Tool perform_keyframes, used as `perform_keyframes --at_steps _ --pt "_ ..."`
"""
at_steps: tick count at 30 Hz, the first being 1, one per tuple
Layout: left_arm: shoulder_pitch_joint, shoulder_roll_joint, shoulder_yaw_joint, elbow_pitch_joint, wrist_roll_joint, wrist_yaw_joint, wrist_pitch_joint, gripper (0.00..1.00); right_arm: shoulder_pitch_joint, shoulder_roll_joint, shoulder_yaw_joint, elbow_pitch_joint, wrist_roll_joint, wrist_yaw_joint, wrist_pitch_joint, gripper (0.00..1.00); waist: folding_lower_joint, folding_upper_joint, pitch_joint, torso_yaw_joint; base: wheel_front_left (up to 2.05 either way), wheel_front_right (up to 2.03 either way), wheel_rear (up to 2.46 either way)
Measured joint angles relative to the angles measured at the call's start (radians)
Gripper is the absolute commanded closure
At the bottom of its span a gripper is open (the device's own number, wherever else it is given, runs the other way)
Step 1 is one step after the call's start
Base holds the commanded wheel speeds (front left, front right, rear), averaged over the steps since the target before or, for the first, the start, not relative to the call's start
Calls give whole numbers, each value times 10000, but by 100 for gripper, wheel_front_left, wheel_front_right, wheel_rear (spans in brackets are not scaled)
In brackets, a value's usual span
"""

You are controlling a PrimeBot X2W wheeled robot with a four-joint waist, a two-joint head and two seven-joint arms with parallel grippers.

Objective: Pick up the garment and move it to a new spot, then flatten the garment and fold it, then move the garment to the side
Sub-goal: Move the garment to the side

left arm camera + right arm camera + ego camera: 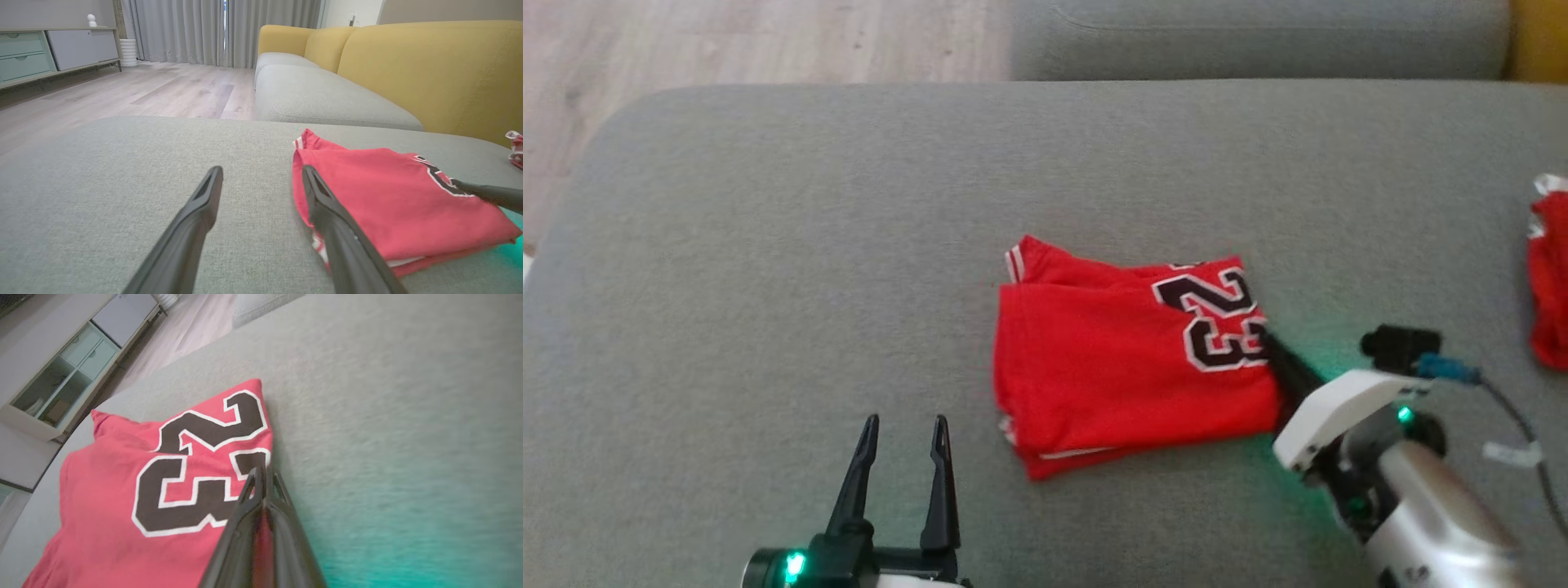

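Observation:
The garment [1111,367], a red jersey with a black and white number, lies folded into a rough rectangle on the grey cushion [768,245]. My right gripper [1267,335] is at its right edge beside the number, and in the right wrist view its fingers [261,469] are pressed together with red cloth of the garment [102,498] pinched between them. My left gripper [905,425] stands open just left of the garment's near left corner, apart from it. In the left wrist view, the left gripper [261,171] has its right finger overlapping the garment [388,196].
Another red cloth [1550,278] lies at the cushion's far right edge. A second grey seat [1258,41] with a yellow backrest [429,69] lies beyond. Wooden floor [727,41] runs past the cushion's left and far left edges. A low cabinet [49,49] stands by the wall.

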Motion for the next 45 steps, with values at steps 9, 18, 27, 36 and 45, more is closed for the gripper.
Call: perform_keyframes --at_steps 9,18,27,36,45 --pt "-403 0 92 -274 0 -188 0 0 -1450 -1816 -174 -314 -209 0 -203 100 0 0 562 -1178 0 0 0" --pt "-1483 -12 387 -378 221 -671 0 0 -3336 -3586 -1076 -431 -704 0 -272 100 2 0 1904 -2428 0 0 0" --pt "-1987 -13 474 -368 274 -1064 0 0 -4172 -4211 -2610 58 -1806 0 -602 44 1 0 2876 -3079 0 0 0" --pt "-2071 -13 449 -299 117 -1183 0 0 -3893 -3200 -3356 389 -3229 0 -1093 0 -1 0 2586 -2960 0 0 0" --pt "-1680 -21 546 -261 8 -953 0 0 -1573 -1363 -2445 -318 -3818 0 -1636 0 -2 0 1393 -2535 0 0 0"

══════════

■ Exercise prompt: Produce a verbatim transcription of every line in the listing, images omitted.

■ Finished exercise:
Tool perform_keyframes, used as `perform_keyframes --at_steps _ --pt "_ ..."`
"""
at_steps: tick count at 30 Hz, the first being 1, one per tuple
Layout: left_arm: shoulder_pitch_joint, shoulder_roll_joint, shoulder_yaw_joint, elbow_pitch_joint, wrist_roll_joint, wrist_yaw_joint, wrist_pitch_joint, gripper (0.00..1.00); right_arm: shoulder_pitch_joint, shoulder_roll_joint, shoulder_yaw_joint, elbow_pitch_joint, wrist_roll_joint, wrist_yaw_joint, wrist_pitch_joint, gripper (0.00..1.00); waist: folding_lower_joint, folding_upper_joint, pitch_joint, torso_yaw_joint; base: wheel_front_left (up to 2.05 either way), wheel_front_right (up to 2.03 either way), wheel_rear (up to 2.46 either way)
Measured joint angles relative to the angles measured at the call's start (radians)
Gripper is the absolute commanded closure
At the bottom of its span a gripper is open (the device's own number, wherever else it is given, runs the other way)
Step 1 is one step after the call's start
Base holds the commanded wheel speeds (front left, front right, rear), averaged over the steps since the target before or, for the first, the start, not relative to the call's start
Calls give whole numbers, each value times 10000, but by 100 for gripper, wheel_front_left, wheel_front_right, wheel_rear (spans in brackets are not scaled)
In brackets, a value's usual span
"""

You are controlling a PrimeBot X2W wheeled robot with a four-joint waist, a two-joint head and two seven-joint arms with parallel grippers.

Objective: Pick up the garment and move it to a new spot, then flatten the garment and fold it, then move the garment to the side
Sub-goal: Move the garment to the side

left arm camera + right arm camera + ego camera: 

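Observation:
The garment [1111,367], a red jersey with a black and white number, lies folded into a rough rectangle on the grey cushion [768,245]. My right gripper [1267,335] is at its right edge beside the number, and in the right wrist view its fingers [261,469] are pressed together with red cloth of the garment [102,498] pinched between them. My left gripper [905,425] stands open just left of the garment's near left corner, apart from it. In the left wrist view, the left gripper [261,171] has its right finger overlapping the garment [388,196].
Another red cloth [1550,278] lies at the cushion's far right edge. A second grey seat [1258,41] with a yellow backrest [429,69] lies beyond. Wooden floor [727,41] runs past the cushion's left and far left edges. A low cabinet [49,49] stands by the wall.
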
Motion for the next 45 steps, with values at steps 9, 18, 27, 36 and 45, more is closed for the gripper.
Call: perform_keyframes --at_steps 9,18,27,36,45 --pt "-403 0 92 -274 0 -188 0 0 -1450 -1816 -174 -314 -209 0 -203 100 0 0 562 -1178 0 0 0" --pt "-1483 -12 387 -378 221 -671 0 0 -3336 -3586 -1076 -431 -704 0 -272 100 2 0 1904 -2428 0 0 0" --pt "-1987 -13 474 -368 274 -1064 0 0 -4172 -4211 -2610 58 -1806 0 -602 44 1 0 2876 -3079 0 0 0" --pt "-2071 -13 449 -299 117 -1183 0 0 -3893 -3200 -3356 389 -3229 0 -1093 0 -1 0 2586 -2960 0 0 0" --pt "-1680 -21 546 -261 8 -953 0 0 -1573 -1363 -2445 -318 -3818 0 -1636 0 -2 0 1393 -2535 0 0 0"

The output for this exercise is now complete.